Through it all, the Smithereens have maintained a busy performing schedule, preserving their reputation as one of rock's hardest-working live bands, and continuing to thrill the devoted fan base that's stuck with them over the years.
"These days, the band is playing as well as we've ever played, with more focus and more intensity," DiNizio asserts, adding, "We still feel like we have something to prove. We have to hit a grand slam every night, and we have to be twice as good as bands half our age. And we've got this body of work that spans over 30 years, so we'll play at least two, two-and-a-half hours every night and bang through the songs like a freight train."
"One of the beautiful things about this new record is that now, in the current musicindustry environment, we can do exactly what we want to do," DiNizio states. "Radio as we knew it in 1986 no longer exists, so we don't have to think about making things acceptable for the radio. The rulebook has been thrown away, which liberates us to just make the records that we want to hear. That's basically what we've always done, but now the gloves are really off."
"I think it's as good as anything we've ever done," Pat DiNizio says of Smithereens 2011, the Smithereens' first album of original songs in 11 years.
"I hate to use the term 'comeback album,' and it certainly wasn't planned that way, but it really feels like it," adds his longtime bandmate Jim Babjak. "It has the raw vibe of our early albums, while showing that we're moving forward and that we're still at the top of our game after 31 years."
Indeed, the 13-song set shows the New Jersey-bred quartet to be making some of the most urgent music of their three-decade career, delivering their timeless brand of punchy, heartfelt rock 'n' roll with as much fire as ever. Such instantly memorable new tunes as "Sorry," "One Look At You," "A World of Our Own" and "Rings On Her Fingers" exemplify the Smithereens' trademark brand of punchy melodic songcraft, driven home by DiNizio's expressive vocals and emotionally complex lyrics, along with fiery ensemble performances that show off the uncanny musical chemistry of longstanding musical partners DiNizio, Babjak and Dennis Diken, and later addition Severo "the Thrilla" Jornacion, who joined in 2006.
Smithereens 2011's title slyly acknowledges the fact that it's the band's 11th studio album, and that it's been 11 years since their last collection of original material. The album's moniker—as well as its cover design—also pays tribute to the foursome's beloved 1989 release Smithereens 11. Smithereens 2011 also reunites the group with revered producer and kindred musical spirit Don Dixon, who was at the helm for the Smithereens' breakthrough 1986 debut album Especially for You and its much-loved 1988 follow-up Green Thoughts, as well as 1994's acclaimed A Date with the Smithereens.

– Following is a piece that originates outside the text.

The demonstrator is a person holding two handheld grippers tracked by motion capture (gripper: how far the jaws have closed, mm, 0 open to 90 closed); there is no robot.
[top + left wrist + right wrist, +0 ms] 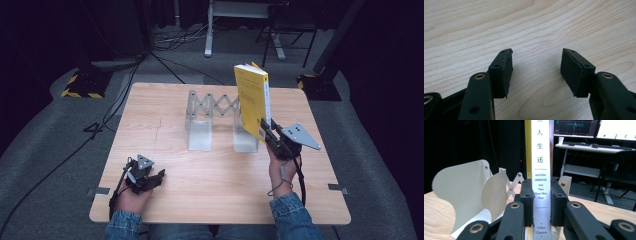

The band inaugurated the new album's birth cycle by spending a month hammering their new compositions into shape at the same 12-dollar-an-hour East Village rehearsal space where they'd rehearsed in the 1980s. They then recorded the bulk of Smithereens 2011 in an action-packed three days with Dixon and his frequent collaborator Mitch Easter, who served as the album's engineer, at Easter's legendary Fidelitorium studio in Kernersville, North Carolina.
The resulting album is a consistently riveting distillation of the qualities that set the Smithereens apart from the pack when they first emerged in the 1980s, and which have continued to endear the band to a large and fiercely loyal fan base in the years since.
The Smithereens' three-decade history is a story of substance, integrity and persistence triumphing over shallow artifice and transient trendiness—of hard-working underdogs achieving success on their own terms by sticking to their guns and ignoring the dictates of pop fashion and music-industry convention.
Smithereens 2011 caps an extended period during which the Smithereens limited their recording efforts to a series of thematic releases that paid homage to the group's formative influences.